# THE PROBLEM
A verbatim transcription of the listing below is required, without its pictures.

# SUPPLIED MATERIAL
-*-*-

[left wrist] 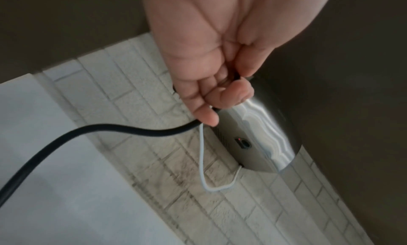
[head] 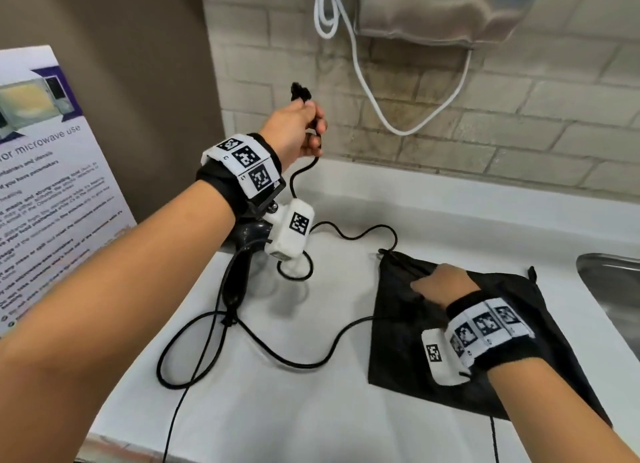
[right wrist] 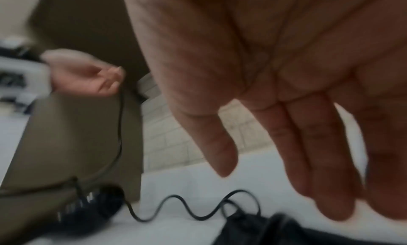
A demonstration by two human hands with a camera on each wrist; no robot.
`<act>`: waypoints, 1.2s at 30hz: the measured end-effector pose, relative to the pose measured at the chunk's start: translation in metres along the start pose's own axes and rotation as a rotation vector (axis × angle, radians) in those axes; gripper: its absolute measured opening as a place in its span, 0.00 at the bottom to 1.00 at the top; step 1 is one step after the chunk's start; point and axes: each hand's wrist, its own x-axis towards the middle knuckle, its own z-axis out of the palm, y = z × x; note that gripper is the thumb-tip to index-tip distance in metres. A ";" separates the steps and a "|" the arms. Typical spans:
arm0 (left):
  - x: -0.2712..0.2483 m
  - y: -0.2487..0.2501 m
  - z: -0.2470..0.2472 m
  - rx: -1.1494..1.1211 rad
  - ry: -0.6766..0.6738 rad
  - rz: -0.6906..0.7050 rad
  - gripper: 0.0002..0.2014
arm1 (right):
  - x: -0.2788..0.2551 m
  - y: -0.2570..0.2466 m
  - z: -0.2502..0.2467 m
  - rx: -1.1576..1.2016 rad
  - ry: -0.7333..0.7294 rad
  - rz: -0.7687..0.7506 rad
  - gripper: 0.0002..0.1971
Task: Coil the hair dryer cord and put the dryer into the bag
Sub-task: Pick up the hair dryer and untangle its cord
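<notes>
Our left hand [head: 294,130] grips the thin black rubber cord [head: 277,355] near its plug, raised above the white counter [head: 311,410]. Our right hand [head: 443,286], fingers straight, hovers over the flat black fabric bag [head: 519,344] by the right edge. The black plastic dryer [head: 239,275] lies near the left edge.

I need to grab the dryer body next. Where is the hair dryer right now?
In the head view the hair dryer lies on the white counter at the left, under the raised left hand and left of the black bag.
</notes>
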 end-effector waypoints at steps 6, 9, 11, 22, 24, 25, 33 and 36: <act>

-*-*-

# ANSWER SECTION
[left wrist] 
[head] 
[right wrist] 
A demonstration by two human hands with a camera on each wrist; no robot.
`<act>`: waypoints, 1.2s at 30hz: the measured end-effector pose, relative to the pose measured at the chunk's start: translation in metres along the start pose's own axes and rotation as a rotation vector (axis × angle, radians) in those axes; gripper: its absolute measured opening as a place in its span, 0.00 at the bottom to 1.00 at the top; step 1 is one step after the chunk's start; point and axes: each hand's wrist, its own x-axis towards the middle knuckle, its own z-axis out of the palm, y = z × x; note that gripper is the thumb-tip to index-tip distance in metres. A ";" separates the steps and a "|" the arms. Typical spans:
arm0 (left):
  - x: -0.2712..0.2483 m
  - y: -0.2487..0.2501 m
  - z: -0.2470..0.2472 m
  - rx: -1.1494..1.1211 rad
  - ry: -0.6766..0.6738 rad
  - rz: -0.6906..0.7050 rad
  - gripper: 0.0002..0.2014
arm1 (right):
  - x: -0.2788..0.2551 m
  - y: -0.2570..0.2466 m
  - z: -0.2502..0.2467 m
  - rx: -1.1576..1.2016 rad
  - ry: -0.7333..0.7294 rad
  - rz: -0.7687..0.7506 rad
  - gripper: 0.0002..0.1971
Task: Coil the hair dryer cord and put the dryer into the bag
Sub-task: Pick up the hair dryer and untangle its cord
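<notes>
Our left hand [head: 294,130] grips the thin black rubber cord [head: 277,355] near its plug, raised above the white counter [head: 311,410]. Our right hand [head: 443,286], fingers straight, hovers over the flat black fabric bag [head: 519,344] by the right edge. The black plastic dryer [head: 239,275] lies near the left edge.

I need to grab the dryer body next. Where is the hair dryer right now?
In the head view the hair dryer lies on the white counter at the left, under the raised left hand and left of the black bag.
</notes>
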 end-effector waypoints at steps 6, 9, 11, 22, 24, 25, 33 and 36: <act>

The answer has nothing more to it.